**EXERCISE DIRECTIONS**
In the data that follows, count the lines where "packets" appears, and write only the number.

### DATA SEGMENT ###

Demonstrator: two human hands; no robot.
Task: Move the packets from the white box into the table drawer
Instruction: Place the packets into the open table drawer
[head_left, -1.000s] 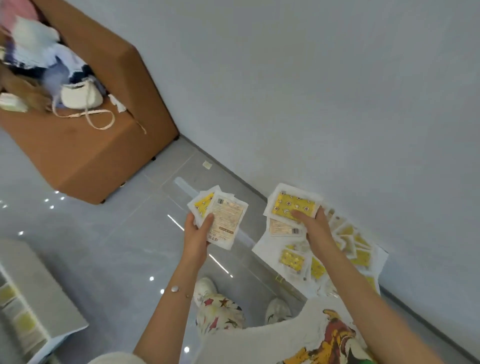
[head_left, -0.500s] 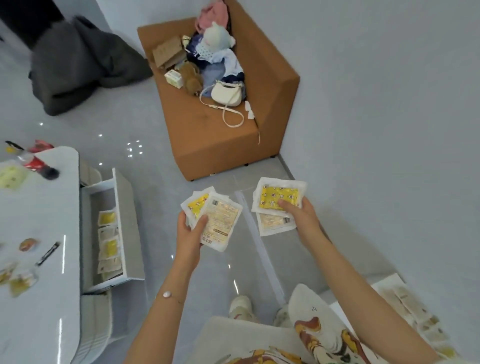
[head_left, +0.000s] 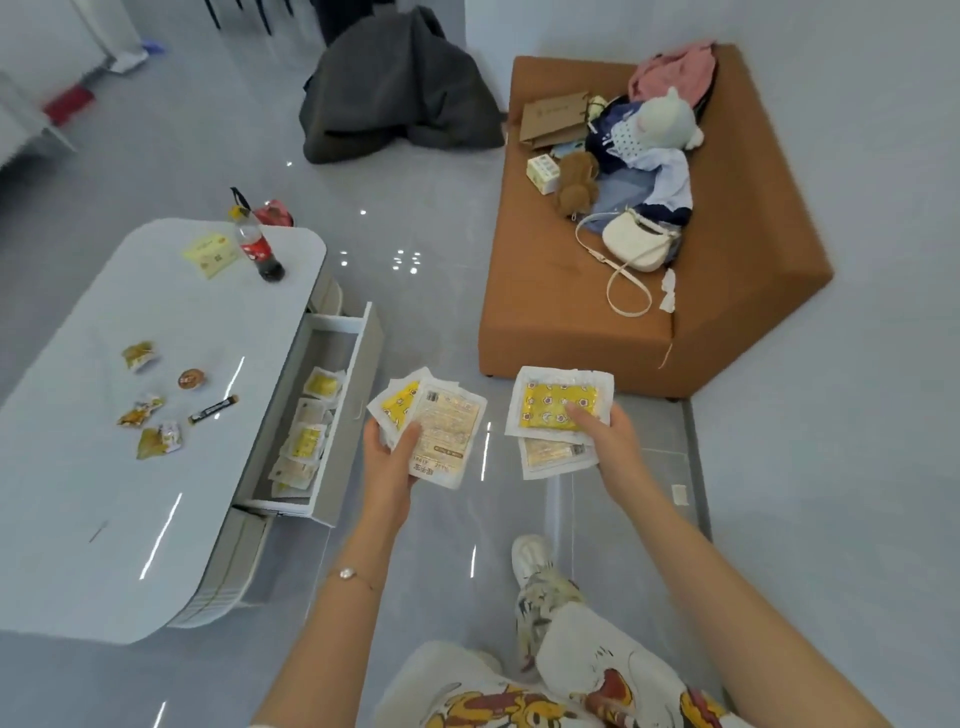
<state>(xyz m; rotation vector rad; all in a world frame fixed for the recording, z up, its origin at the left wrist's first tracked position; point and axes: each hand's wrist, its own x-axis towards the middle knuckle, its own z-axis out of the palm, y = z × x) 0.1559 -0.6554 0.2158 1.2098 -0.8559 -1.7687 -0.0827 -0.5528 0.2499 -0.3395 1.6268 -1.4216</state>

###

**RESPONSE AREA**
2